Problem statement: Please copy out the lines in the entries that contain "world".

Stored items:
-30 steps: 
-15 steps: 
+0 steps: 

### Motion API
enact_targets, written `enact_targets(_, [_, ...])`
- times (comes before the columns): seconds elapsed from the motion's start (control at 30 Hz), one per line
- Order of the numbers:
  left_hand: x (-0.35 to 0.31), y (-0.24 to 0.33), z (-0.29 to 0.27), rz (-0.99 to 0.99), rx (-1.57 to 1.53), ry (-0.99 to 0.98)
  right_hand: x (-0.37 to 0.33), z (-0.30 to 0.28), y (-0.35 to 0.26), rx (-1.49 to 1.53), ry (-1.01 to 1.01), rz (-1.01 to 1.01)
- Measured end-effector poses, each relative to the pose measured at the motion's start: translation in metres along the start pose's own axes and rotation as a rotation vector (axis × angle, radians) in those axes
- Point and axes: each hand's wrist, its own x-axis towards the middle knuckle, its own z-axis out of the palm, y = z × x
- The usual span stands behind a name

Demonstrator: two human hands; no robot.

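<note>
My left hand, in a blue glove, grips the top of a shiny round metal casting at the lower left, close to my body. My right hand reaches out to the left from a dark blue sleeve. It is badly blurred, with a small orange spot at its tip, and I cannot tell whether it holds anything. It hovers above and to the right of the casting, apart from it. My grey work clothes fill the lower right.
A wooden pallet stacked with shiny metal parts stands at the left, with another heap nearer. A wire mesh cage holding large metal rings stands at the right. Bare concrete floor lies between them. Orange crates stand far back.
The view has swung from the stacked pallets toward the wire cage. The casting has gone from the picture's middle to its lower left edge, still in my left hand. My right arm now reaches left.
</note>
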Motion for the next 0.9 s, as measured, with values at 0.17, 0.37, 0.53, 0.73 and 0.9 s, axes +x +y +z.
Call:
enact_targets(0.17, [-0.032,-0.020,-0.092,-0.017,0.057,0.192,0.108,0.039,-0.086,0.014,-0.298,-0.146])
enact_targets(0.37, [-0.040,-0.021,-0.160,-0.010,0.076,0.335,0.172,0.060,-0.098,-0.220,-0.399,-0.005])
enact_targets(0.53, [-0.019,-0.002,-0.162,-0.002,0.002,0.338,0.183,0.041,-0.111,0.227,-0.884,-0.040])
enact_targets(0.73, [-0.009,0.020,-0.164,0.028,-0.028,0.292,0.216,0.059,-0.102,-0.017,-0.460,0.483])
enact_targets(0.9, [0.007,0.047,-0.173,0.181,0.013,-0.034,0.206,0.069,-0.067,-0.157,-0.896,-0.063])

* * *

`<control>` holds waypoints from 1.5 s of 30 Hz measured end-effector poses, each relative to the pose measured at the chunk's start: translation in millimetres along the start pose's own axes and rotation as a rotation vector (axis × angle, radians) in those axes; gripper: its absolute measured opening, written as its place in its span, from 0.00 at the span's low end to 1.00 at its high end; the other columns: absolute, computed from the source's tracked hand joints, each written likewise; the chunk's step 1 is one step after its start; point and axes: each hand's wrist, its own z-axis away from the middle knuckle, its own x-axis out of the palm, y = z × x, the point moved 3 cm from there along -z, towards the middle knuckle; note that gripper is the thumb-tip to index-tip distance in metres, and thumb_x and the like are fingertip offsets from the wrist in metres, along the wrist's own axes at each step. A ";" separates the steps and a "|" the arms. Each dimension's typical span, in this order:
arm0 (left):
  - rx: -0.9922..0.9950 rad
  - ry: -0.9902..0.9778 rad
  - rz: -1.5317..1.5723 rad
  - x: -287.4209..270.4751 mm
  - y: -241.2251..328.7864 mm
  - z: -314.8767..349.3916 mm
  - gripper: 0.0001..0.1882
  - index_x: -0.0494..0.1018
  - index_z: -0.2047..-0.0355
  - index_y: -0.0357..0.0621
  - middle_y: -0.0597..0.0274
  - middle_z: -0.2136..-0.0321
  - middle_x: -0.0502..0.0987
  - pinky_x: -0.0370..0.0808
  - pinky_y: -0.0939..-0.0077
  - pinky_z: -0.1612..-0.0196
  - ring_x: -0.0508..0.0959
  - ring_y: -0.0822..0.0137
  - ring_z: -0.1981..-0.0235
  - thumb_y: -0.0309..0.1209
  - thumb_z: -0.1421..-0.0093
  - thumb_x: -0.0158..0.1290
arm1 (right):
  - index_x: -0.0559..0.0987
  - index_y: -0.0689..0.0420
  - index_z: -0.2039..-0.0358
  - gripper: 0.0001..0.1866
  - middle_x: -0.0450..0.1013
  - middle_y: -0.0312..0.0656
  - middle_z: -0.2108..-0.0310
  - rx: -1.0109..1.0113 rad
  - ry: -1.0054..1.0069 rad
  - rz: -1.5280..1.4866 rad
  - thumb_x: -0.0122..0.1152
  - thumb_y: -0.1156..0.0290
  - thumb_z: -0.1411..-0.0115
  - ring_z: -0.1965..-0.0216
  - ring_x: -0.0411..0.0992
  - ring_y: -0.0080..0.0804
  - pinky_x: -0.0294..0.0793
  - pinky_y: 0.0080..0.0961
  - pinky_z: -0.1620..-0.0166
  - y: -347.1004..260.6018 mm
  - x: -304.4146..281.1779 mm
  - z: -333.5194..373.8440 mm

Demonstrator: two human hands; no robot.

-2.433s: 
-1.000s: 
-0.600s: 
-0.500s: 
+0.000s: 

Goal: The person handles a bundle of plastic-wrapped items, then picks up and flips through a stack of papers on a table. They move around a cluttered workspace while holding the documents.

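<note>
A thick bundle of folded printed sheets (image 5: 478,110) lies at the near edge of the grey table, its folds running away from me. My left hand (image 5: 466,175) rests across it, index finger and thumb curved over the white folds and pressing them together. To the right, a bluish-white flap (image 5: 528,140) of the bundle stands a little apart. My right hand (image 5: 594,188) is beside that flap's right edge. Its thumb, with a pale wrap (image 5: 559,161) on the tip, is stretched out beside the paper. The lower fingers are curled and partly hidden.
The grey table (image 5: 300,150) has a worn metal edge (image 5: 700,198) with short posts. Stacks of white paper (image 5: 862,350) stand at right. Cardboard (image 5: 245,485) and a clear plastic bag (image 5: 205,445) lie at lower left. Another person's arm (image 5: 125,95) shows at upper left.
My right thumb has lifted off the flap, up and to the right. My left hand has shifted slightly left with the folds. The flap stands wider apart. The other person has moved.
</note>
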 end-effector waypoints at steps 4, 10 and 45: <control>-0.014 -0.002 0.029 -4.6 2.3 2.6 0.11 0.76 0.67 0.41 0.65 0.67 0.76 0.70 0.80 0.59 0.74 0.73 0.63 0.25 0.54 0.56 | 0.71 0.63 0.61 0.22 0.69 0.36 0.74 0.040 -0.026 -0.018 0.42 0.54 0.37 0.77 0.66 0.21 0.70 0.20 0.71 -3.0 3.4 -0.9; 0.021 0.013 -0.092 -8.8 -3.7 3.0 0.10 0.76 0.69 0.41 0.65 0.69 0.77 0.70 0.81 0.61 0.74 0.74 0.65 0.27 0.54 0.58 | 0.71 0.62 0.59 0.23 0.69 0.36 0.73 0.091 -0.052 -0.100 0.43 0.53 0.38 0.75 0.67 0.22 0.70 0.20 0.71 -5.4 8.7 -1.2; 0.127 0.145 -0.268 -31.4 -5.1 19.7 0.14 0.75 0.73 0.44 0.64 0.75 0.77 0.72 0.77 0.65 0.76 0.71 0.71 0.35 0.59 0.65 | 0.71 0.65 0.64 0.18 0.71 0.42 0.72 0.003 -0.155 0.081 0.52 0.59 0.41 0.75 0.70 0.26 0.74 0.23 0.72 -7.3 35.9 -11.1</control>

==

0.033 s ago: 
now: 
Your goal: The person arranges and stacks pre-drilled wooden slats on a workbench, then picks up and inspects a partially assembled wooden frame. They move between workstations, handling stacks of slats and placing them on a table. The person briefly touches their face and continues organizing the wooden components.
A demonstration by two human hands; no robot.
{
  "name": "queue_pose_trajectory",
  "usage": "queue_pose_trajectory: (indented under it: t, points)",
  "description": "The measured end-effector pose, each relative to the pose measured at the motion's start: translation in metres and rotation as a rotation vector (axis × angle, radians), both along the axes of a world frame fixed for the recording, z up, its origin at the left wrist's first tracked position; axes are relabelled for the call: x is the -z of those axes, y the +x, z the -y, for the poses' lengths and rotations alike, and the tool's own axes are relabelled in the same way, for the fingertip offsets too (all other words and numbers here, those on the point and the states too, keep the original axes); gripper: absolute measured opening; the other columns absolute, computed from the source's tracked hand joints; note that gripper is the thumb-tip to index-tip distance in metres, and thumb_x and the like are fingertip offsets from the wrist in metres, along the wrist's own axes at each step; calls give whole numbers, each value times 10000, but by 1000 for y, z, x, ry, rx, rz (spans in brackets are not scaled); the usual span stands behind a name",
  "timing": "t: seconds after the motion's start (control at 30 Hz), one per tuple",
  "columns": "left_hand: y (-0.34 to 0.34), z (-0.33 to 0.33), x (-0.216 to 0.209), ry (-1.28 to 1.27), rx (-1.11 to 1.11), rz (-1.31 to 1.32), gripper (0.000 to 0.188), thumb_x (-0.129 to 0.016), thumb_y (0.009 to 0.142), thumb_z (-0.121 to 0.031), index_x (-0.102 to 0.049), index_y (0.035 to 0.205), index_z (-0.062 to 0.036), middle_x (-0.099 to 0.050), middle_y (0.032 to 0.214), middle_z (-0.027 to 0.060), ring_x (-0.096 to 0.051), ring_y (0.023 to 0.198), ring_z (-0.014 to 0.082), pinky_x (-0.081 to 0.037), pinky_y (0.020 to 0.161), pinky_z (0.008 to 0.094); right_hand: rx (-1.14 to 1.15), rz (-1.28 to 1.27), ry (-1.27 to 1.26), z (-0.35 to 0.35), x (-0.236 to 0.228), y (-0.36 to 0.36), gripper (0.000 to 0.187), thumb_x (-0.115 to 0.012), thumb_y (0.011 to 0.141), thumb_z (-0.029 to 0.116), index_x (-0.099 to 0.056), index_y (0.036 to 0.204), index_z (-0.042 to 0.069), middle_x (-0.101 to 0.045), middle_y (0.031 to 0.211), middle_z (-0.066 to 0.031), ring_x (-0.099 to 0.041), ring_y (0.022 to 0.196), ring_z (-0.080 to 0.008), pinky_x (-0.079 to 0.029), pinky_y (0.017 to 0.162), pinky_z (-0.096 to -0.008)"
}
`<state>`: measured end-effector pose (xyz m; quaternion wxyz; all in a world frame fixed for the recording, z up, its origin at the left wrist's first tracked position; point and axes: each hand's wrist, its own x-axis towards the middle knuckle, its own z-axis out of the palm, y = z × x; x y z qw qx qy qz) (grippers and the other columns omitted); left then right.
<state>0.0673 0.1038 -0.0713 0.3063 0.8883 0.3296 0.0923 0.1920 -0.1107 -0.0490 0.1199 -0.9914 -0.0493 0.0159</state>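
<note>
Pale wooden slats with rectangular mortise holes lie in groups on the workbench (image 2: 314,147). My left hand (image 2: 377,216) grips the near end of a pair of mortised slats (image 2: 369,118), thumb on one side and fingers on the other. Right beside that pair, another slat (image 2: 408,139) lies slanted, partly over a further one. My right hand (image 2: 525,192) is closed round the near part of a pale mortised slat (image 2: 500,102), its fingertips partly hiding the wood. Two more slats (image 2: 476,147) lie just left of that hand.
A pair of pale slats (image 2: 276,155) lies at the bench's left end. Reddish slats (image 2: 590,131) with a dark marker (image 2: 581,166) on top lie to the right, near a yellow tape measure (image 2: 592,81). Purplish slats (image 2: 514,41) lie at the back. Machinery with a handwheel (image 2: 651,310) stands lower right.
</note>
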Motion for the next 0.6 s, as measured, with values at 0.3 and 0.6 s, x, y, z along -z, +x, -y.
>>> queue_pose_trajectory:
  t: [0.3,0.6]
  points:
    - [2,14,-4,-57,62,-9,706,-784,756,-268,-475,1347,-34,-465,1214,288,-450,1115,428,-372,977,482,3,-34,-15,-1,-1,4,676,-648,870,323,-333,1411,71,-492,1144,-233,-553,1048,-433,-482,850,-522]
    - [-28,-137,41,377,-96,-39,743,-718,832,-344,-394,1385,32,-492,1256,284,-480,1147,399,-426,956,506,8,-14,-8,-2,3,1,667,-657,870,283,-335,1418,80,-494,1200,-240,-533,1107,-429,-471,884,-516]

Task solution:
  "description": "The measured end-effector pose, each relative to the pose measured at the motion's start: translation in metres and rotation as a rotation vector (axis × angle, radians), both along the axes of a world frame fixed for the recording, z up, its origin at the left wrist's first tracked position; axes are relabelled for the call: x is the -z of those axes, y the +x, z the -y, for the poses' lengths and rotations alike, and the tool's own axes are relabelled in the same way, for the fingertip offsets too (all other words and numbers here, those on the point and the states too, keep the original axes); gripper: absolute measured opening; the other columns absolute, computed from the source's tracked hand joints; note that gripper is the thumb-tip to index-tip distance in metres, and thumb_x and the like are fingertip offsets from the wrist in metres, along the wrist's own axes at each step; calls give whole numbers, each value times 10000, but by 1000 for y, z, x, ry, rx, rz (spans in brackets are not scaled); the usual span stands behind a name",
`<state>`: measured end-effector pose (xyz m; quaternion wxyz; all in a world frame fixed for the recording, z up, its origin at the left wrist's first tracked position; point and axes: each hand's wrist, its own x-axis towards the middle knuckle, its own z-axis out of the palm, y = z × x; x y z qw qx qy qz) (grippers and the other columns omitted); left then right.

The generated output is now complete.